May 20, 2007
A month ago, Paul Tuckfield’s (of YouTube) keynote at the MySQL Conference & Expo received a lot of attention, mainly for outlining a parallelized prefetching strategy for MySQL replication.
The basic strategy is that, prior to running updates from the binlog, you instead turn the updates into selects and parallelize them. This brings the necessary data into buffer, which speeds up the (serialized) updates. Paul called this the “oracle algorithm,” so-called because it lets the replication thread see into the future and prime its cache for the upcoming data update. Jan Lehnardt gave a better run-down of the reasoning.
Earlier this week, Farhan Mashraqi implemented the same MySQL replication strategy. Farhan is the DBA at Fotolog, whose MySQL conference presentation I blogged about earlier
Paul claimed a 400% improvement in replication performance at YouTube via this method. I’m most interested in Farhan’s results. I’m skeptical that you’d get that much improvement if your writes lean more heavily toward inserts than updates, but the beauty is that it’s an improvement that can be done completely outside the normal MySQL replication, and does not significantly affect your slave’s ability to respond to end user requests.
I’m wondering, though, if it’s possible to really parallelize MySQL replication given the emerging trends in data partitioning. But, first, let’s back up.
When replicating queries (insert/update/delete/alter table/drop table/etc.) from the master to the slave, all your statements get serialized in the order in which they were executed by the MySQL master. Yet, when you’re performing the original queries, they’re parallelized–multiple application servers are executing queries simultaneously.

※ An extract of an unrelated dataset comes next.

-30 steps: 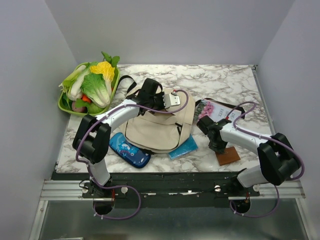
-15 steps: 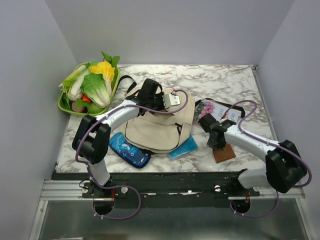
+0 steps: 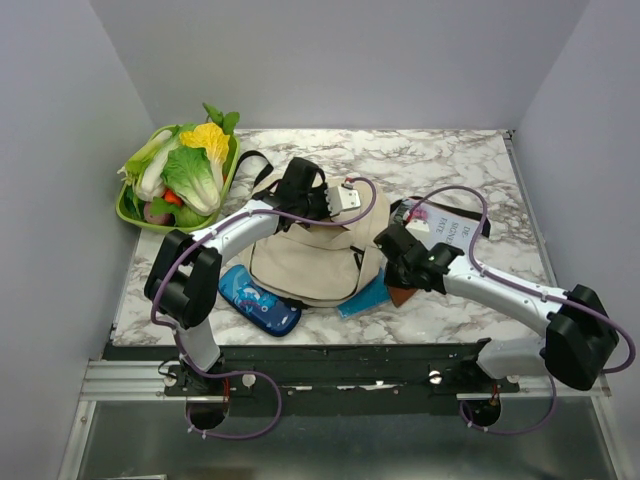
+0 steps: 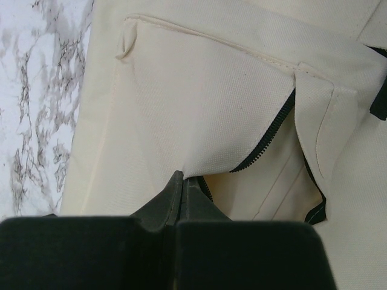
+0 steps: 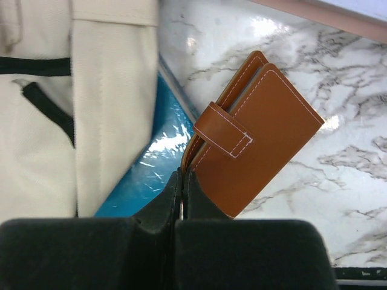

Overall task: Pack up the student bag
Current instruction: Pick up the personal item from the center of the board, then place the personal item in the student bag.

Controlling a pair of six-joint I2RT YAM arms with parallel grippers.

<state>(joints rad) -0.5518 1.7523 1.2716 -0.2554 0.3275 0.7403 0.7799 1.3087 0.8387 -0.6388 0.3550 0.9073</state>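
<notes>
The beige student bag point(image 3: 310, 255) lies at the table's middle, its black zipper open point(image 4: 266, 136). My left gripper point(image 3: 312, 208) is over the bag's back part. In the left wrist view it point(image 4: 181, 180) is shut on the edge of the bag's cloth flap beside the zipper. My right gripper point(image 3: 400, 272) is at the bag's right edge, shut on a brown leather wallet point(image 3: 403, 294). In the right wrist view the gripper point(image 5: 184, 176) pinches the wallet point(image 5: 257, 133) by its lower corner, above a blue packet point(image 5: 142, 166) and next to the bag point(image 5: 91, 90).
A dark-blue patterned pencil case point(image 3: 258, 298) lies at the bag's front left. The blue packet point(image 3: 365, 297) sticks out from under the bag's front right. A book with flowers on its cover point(image 3: 445, 225) lies to the right. A green tray point(image 3: 125, 215) of vegetables stands back left.
My right gripper has carried the brown wallet left, from the table's front right to the bag's right edge. The left arm has not moved.
</notes>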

Depending on your hardware (and, especially, disk) configuration, you’re achieving varying levels of real concurrency at the database level. This is why replication on the slaves often falls behind the master–it’s not just, or even primarily, a data transfer issue. (Update: obviously, another factor is that slaves are also accepting end user selects, where masters often do not.)

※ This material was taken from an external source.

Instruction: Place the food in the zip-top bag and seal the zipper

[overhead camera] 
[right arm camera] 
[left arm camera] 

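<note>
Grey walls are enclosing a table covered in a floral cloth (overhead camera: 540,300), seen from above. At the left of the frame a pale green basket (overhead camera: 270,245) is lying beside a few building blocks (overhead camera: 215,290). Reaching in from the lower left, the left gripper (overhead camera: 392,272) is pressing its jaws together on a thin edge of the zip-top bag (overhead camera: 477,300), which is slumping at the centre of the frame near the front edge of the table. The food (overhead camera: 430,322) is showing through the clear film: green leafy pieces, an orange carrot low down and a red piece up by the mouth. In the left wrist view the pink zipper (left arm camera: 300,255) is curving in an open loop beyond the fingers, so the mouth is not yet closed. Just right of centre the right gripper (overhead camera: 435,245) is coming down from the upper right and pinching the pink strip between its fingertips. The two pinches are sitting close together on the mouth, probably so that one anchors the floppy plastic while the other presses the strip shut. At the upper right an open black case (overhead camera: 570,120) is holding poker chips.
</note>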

So why serialize the statements when they’re replicated? The reason is determinancy. If inserts/deletes/updates are getting executed in a different order on the slaves than on the master, you could end up with inconsistent data.
For example, you might upload a photo and then delete it. But if the slave executes them in the opposite order, then you could end up deleting the photo before you uploaded it–effectively the same as not deleting it at all! (Or, in some cases, stopping the replication thread completely. D’oh!)
In a typical by-the-book RDBMS, the same applies to transactions. For example, you might own a site that allows logged out visitors to sign up for a new account on the same page that they upload their first photo. On the server, you’re going to create the user account first, and then create the photo and store the pixel data.
But in many modern high-volume Web applications, this already doesn’t hold. Often, your users table and your photos table are going to be on different servers, and you’re using MySQL. So what does this mean? This means that in order to eek out the last bit of performance, you’re already accepting that the slaves may be inconsistent. The photo might be created first, and the user may get replicated seconds, minutes or even hours later. Depending on how resilient your code is, a friend viewing your photo may see missing parts of the page, or a bunch of “null”s displayed, or an error page.
Increasingly, high traffic–and, these days, even moderate and low traffic–sites are converging on data partitioning as the optimal solution. Specifically, a particular kind of data partitioning that we may call sharding. That is, splitting a single table (say, your photos table) into multiple tables spread across multiple physical servers, each of which is responsible for only a (usually non-overlapping) segment of your data.
As I observed earlier, a lot of people leave it at that, and assume that there is a 1:1 correspondence between the number of shards and the number of physical servers. However, there are already both scaling and performance advantages to splitting your table into more shards than you have physical servers.
So, let’s assume you’ve done just that: maybe you have 16 masters, each serving 16 shards of your data. And each of those 16 masters is seeing a lot of writes, such that their slaves often run several minutes behind during peak traffic.
What’s really most important for data consistency in this kind of environment is that statements that affect the same pieces of data get serialized. Then in a non-hierarchical, sharded table, you can accomplish that by simply serializing the writes to each table. See where I’m going?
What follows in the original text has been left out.